## GIVEN INFORMATION
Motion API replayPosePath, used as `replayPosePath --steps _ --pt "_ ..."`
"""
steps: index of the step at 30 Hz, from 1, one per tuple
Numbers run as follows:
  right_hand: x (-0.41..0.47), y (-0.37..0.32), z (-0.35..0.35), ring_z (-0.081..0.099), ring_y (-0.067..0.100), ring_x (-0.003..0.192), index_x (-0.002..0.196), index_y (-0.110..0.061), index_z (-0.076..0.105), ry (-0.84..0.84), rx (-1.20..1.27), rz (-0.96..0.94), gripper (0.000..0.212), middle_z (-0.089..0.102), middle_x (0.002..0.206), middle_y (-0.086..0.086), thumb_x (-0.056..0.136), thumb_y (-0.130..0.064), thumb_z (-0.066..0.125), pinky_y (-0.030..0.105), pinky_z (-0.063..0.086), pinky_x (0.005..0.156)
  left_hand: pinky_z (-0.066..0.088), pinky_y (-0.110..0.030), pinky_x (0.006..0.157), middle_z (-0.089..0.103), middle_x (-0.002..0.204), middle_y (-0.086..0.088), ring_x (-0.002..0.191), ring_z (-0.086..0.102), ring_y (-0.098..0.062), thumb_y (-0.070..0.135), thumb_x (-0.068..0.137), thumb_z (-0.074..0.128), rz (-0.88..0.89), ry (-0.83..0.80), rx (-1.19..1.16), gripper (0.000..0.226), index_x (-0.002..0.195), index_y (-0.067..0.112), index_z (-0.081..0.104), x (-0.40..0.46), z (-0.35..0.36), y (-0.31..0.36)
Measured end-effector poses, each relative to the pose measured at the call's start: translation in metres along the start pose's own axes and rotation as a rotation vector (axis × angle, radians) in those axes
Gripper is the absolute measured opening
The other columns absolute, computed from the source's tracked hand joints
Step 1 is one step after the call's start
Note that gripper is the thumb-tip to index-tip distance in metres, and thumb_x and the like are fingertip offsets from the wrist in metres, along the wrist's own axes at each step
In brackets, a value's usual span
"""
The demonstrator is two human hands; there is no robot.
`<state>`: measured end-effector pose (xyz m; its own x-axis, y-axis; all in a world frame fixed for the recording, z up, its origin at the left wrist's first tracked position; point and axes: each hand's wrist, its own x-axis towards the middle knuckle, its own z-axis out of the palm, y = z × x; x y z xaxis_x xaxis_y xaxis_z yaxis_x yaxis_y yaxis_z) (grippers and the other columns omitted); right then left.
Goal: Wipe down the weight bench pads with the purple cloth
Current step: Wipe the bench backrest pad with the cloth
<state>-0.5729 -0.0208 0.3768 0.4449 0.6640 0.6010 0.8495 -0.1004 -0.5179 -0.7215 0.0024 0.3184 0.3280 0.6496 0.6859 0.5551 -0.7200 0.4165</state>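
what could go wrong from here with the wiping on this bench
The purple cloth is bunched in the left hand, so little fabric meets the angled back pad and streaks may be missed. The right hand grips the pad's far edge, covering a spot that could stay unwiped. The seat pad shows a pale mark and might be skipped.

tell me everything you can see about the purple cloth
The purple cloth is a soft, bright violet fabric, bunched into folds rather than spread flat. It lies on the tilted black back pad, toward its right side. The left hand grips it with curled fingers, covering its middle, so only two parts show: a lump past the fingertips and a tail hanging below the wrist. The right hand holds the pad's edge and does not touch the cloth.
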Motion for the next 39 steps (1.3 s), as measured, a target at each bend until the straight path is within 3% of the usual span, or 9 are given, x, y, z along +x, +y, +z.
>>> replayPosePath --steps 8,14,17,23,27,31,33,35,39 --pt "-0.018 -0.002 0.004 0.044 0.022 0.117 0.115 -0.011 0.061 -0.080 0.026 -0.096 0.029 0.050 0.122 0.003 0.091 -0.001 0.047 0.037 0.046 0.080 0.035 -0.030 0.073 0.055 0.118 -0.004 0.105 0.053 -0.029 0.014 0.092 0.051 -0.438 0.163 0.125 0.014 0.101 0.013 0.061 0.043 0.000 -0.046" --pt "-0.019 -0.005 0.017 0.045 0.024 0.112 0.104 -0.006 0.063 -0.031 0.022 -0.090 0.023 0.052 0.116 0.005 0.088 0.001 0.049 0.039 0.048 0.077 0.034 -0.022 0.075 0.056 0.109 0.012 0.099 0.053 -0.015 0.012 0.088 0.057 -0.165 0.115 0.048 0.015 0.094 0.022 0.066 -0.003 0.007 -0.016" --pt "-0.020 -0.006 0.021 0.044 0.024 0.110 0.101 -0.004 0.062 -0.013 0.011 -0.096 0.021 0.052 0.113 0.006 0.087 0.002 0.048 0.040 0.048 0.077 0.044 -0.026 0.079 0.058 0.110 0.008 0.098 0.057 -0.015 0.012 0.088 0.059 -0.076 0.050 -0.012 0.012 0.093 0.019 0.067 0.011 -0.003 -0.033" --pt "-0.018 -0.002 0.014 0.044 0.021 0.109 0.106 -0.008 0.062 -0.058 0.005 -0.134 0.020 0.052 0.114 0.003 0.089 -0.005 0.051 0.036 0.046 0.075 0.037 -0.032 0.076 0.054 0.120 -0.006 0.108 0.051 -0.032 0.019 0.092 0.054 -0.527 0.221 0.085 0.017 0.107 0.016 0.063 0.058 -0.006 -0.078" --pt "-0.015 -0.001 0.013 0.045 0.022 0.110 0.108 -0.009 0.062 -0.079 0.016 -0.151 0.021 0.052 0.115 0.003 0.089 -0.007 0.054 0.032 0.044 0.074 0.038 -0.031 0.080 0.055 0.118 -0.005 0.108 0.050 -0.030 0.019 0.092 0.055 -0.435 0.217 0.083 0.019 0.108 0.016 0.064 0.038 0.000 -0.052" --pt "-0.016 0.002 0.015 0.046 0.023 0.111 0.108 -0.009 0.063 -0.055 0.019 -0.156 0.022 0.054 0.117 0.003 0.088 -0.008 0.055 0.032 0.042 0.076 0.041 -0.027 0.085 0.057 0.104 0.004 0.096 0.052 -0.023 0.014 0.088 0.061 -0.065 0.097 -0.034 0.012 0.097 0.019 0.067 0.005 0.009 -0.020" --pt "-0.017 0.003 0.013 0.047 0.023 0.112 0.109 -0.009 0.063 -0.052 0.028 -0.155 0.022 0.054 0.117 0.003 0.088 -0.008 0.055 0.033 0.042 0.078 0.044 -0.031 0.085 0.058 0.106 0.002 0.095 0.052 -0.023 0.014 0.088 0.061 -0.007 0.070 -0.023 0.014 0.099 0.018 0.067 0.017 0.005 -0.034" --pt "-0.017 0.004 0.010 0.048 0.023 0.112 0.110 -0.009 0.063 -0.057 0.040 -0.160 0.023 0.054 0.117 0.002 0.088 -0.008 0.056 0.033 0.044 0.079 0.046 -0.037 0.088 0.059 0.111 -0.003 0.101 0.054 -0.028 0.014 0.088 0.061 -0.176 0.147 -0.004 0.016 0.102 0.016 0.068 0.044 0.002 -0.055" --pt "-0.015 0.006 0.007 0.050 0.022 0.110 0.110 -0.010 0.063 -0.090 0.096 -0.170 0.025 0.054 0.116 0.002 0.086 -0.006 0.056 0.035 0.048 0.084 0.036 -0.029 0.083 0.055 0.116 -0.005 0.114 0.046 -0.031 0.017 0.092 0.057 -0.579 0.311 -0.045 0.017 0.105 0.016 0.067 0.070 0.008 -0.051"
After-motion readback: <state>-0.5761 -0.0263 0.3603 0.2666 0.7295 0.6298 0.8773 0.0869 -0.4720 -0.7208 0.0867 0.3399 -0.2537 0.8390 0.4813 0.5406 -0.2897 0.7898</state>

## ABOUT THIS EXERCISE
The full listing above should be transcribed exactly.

## WRITTEN REPLY
Motion API replayPosePath, used as `replayPosePath --steps _ --pt "_ ..."`
"""
steps: index of the step at 30 Hz, from 1, one per tuple
Numbers run as follows:
  right_hand: x (-0.41..0.47), y (-0.37..0.32), z (-0.35..0.35), ring_z (-0.081..0.099), ring_y (-0.067..0.100), ring_x (-0.003..0.192), index_x (-0.002..0.196), index_y (-0.110..0.061), index_z (-0.076..0.105), ry (-0.84..0.84), rx (-1.20..1.27), rz (-0.96..0.94), gripper (0.000..0.212), middle_z (-0.089..0.102), middle_x (0.002..0.206), middle_y (-0.086..0.086), thumb_x (-0.056..0.136), thumb_y (-0.130..0.064), thumb_z (-0.066..0.125), pinky_y (-0.030..0.105), pinky_z (-0.063..0.086), pinky_x (0.005..0.156)
  left_hand: pinky_z (-0.066..0.088), pinky_y (-0.110..0.030), pinky_x (0.006..0.157), middle_z (-0.089..0.103), middle_x (-0.002..0.204), middle_y (-0.086..0.088), ring_x (-0.002..0.191), ring_z (-0.086..0.102), ring_y (-0.098..0.062), thumb_y (-0.070..0.135), thumb_x (-0.068..0.137), thumb_z (-0.074..0.128), rz (-0.88..0.89), ry (-0.83..0.80), rx (-1.19..1.16), gripper (0.000..0.226), index_x (-0.002..0.195), index_y (-0.067..0.112), index_z (-0.081..0.104), x (-0.40..0.46), z (-0.35..0.36), y (-0.31..0.36)
Measured end-effector poses, each relative to the pose measured at the call's start: translation in metres along the start pose's own axes and rotation as a rotation vector (axis × angle, radians) in those axes
Gripper is the absolute measured opening
The other columns absolute, computed from the source's tracked hand joints
Step 1 is one step after the call's start
Note that gripper is the thumb-tip to index-tip distance in metres, and thumb_x and the like are fingertip offsets from the wrist in metres, along the wrist's own axes at each step
In brackets, a value's usual span
"""
The demonstrator is two human hands; there is no robot.
`<state>`: measured end-effector pose (xyz m; its own x-axis, y-axis; all in a world frame fixed for the recording, z up, its origin at the left wrist's first tracked position; point and axes: each hand's wrist, its own x-axis towards the middle knuckle, its own z-axis out of the palm, y = z × x; x y z xaxis_x xaxis_y xaxis_z yaxis_x yaxis_y yaxis_z) (grippers and the other columns omitted); right then left.
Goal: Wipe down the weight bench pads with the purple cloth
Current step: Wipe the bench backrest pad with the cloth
<state>-0.5729 -0.0208 0.3768 0.4449 0.6640 0.6010 0.8495 -0.1004 -0.5179 -0.7215 0.0024 0.3184 0.3280 0.6496 0.6859 0.5551 -0.7200 0.4165</state>
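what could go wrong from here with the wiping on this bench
The purple cloth is bunched in the left hand, so little fabric meets the angled back pad and streaks may be missed. The right hand grips the pad's far edge, covering a spot that could stay unwiped. The seat pad shows a pale mark and might be skipped.

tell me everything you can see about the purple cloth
The purple cloth is a soft, bright violet fabric, bunched into folds rather than spread flat. It lies on the tilted black back pad, toward its right side. The left hand grips it with curled fingers, covering its middle, so only two parts show: a lump past the fingertips and a tail hanging below the wrist. The right hand holds the pad's edge and does not touch the cloth.
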Motion for the next 39 steps (1.3 s), as measured, a target at each bend until the straight path is within 3% of the usual span, or 9 are given, x, y, z along +x, +y, +z.
>>> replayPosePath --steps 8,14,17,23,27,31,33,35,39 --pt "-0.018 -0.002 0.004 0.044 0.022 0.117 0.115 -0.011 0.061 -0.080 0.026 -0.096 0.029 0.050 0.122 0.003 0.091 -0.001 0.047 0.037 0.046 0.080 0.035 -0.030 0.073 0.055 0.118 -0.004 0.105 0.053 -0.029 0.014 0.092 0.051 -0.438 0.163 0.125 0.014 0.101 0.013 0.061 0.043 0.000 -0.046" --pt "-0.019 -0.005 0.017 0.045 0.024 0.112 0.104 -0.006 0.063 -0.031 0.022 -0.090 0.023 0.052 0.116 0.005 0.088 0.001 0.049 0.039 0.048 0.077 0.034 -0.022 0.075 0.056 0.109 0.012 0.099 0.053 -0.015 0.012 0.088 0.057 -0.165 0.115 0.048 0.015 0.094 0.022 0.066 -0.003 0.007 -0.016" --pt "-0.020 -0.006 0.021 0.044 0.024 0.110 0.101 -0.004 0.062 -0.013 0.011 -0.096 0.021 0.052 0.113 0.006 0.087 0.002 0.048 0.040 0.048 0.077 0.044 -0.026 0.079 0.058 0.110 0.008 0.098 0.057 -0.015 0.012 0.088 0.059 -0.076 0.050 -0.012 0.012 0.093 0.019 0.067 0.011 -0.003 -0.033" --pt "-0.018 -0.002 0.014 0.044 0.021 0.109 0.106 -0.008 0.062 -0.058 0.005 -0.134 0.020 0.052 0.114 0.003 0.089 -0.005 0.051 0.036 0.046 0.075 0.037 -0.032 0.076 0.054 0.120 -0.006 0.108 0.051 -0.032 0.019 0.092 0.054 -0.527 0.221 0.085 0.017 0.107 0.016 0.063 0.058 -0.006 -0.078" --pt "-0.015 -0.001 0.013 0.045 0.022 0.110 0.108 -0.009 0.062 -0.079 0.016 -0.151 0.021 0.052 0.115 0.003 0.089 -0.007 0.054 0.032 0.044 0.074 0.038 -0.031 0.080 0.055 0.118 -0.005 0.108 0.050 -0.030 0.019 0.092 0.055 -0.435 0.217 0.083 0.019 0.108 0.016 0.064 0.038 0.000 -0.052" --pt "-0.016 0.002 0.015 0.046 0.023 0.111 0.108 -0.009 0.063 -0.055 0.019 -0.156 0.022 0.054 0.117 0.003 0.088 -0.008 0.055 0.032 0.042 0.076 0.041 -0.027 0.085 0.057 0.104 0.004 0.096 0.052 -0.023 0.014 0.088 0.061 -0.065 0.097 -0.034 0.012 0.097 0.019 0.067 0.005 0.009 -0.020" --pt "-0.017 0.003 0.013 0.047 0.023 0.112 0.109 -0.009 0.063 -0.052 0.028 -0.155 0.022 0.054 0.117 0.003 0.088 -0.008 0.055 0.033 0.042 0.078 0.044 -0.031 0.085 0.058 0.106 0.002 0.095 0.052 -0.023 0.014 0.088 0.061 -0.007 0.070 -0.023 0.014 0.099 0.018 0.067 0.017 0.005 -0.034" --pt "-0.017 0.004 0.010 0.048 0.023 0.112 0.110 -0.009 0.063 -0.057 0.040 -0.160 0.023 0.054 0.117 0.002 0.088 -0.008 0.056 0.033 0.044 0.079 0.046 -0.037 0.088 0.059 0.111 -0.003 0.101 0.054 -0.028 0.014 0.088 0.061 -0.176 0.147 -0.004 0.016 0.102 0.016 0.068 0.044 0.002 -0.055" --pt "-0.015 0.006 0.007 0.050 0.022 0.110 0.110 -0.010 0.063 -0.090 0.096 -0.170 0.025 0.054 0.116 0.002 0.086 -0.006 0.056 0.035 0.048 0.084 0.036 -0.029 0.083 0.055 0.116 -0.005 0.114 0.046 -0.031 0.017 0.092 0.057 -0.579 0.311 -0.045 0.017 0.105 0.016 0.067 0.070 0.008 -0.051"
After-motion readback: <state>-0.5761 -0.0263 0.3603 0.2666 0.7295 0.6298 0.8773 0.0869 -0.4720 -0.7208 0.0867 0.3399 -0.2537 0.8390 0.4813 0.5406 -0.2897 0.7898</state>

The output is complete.